Thursday, April 30, 2009


If I even have any regular readers who are outside my close circle of friends, you must be wondering why I haven't been posting much lately. Well, I've been working my ass off to get a collaborative blog up called GamesPlusBlog. For now, it's just a blog with a few writers. We're still ironing out the design and functionality but hopefully, it'll grow.

My game writing will be moving to the new site. What will become of GameConn? I'm not sure. Maybe I'll make it a life blog. Ya'll wanna hear about cooking, music and programming?

Wednesday, April 15, 2009

Uuugh, BRAID.

Thinking with time is a lot harder than thinking with portals. Maybe it's difficulty isn't as elegantly balanced as Portal's but that was probably not Jonathan Blow's intention. I can't seem to take more than an hour of this game without getting a headache.

Wednesday, April 8, 2009

Fallout 3's ending

(Spoilers: This post discusses Fallout 3's missions and ending.)

Versus CluClu Land discusses the nature of our "domination" of games. Why can't I be this smart?

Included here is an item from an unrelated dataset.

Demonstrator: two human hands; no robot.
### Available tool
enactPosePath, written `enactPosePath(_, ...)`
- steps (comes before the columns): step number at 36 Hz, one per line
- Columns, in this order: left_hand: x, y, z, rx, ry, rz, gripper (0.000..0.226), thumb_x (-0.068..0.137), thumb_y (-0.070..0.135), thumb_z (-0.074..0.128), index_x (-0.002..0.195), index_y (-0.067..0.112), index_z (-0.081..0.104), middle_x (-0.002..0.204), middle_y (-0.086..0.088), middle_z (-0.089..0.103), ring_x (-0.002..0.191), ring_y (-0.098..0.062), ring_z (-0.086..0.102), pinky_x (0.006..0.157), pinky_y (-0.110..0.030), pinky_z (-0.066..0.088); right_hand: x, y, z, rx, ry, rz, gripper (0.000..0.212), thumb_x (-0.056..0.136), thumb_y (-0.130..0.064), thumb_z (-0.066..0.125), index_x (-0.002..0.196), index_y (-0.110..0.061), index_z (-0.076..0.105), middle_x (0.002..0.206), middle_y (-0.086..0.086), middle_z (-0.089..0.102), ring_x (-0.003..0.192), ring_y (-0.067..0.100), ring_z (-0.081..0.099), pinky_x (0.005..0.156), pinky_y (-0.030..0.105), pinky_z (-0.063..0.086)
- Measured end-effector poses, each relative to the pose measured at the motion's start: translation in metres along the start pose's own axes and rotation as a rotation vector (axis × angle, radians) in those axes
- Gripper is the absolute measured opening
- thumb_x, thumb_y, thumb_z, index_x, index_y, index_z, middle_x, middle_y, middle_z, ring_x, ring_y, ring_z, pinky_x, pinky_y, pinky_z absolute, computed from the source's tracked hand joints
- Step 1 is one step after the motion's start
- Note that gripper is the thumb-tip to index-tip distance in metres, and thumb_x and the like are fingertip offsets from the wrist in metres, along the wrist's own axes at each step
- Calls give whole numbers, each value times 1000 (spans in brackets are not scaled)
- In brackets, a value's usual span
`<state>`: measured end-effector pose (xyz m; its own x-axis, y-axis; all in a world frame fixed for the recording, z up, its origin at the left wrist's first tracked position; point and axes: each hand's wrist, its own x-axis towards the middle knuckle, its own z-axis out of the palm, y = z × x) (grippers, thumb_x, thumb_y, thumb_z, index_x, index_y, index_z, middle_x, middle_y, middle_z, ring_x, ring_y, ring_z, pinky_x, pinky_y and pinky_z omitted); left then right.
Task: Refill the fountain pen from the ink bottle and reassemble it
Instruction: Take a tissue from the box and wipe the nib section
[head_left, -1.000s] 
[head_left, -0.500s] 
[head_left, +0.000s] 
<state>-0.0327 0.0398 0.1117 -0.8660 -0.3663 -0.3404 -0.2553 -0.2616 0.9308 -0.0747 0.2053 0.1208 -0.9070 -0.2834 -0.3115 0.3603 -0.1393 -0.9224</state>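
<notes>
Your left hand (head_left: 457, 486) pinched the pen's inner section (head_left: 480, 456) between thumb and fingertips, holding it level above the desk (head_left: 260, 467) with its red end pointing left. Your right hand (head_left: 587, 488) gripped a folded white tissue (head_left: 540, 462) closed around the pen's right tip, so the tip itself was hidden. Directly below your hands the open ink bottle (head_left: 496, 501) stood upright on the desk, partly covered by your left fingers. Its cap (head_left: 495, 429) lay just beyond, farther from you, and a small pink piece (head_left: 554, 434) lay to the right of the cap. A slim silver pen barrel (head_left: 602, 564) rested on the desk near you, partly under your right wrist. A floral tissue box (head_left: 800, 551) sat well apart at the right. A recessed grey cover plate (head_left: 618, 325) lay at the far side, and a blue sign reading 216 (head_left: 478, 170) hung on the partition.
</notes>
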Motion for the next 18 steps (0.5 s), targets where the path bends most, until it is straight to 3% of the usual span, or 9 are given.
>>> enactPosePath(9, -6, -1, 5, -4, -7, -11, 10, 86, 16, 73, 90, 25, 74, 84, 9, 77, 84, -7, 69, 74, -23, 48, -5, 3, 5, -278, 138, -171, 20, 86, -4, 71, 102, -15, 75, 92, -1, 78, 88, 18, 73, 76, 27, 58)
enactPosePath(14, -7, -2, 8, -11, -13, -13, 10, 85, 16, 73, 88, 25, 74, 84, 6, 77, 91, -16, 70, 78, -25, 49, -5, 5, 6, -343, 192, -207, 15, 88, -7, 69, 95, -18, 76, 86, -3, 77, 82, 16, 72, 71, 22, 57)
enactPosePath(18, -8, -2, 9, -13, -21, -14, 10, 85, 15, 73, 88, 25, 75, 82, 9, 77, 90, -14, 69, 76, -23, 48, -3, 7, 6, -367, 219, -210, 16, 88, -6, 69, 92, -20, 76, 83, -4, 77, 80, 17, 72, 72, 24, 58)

The articles got me thinking. Did Fallout 3's ending incite such ire because it violated the player's dominance of the game? The majority of mission outcomes are very much under the player's control.

Before reaching the end of the game, players decide the fate of Megaton, consider President Eden's ultimatum and make countless other choices. Is there any doubt players came to expect complete control over their game? But the ending effectively stripped all of that control from the player. What was a game so easily dominated and at the whim of the player suddenly and linearly forces him into death for sake of the story. What was such an ending doing in this game? The ending is so at odds with the open ended nature of the game that, even if the player possessed an unavoidable alternative to dying, the game bends over backwards to force you to die.

I can imagine meetings where developers argued about this ending. It makes sense, poetically. One could argue, perhaps pretentiously, that sacrificing the player’s character symbolizes the significance of his sacrifice and the impact of death. And the way the G.E.C.K.’s code was used managed to illicit an emotional response from me. In that way, Fallout 3’s main quest line succeeds. But we have to wonder if it was in the right game.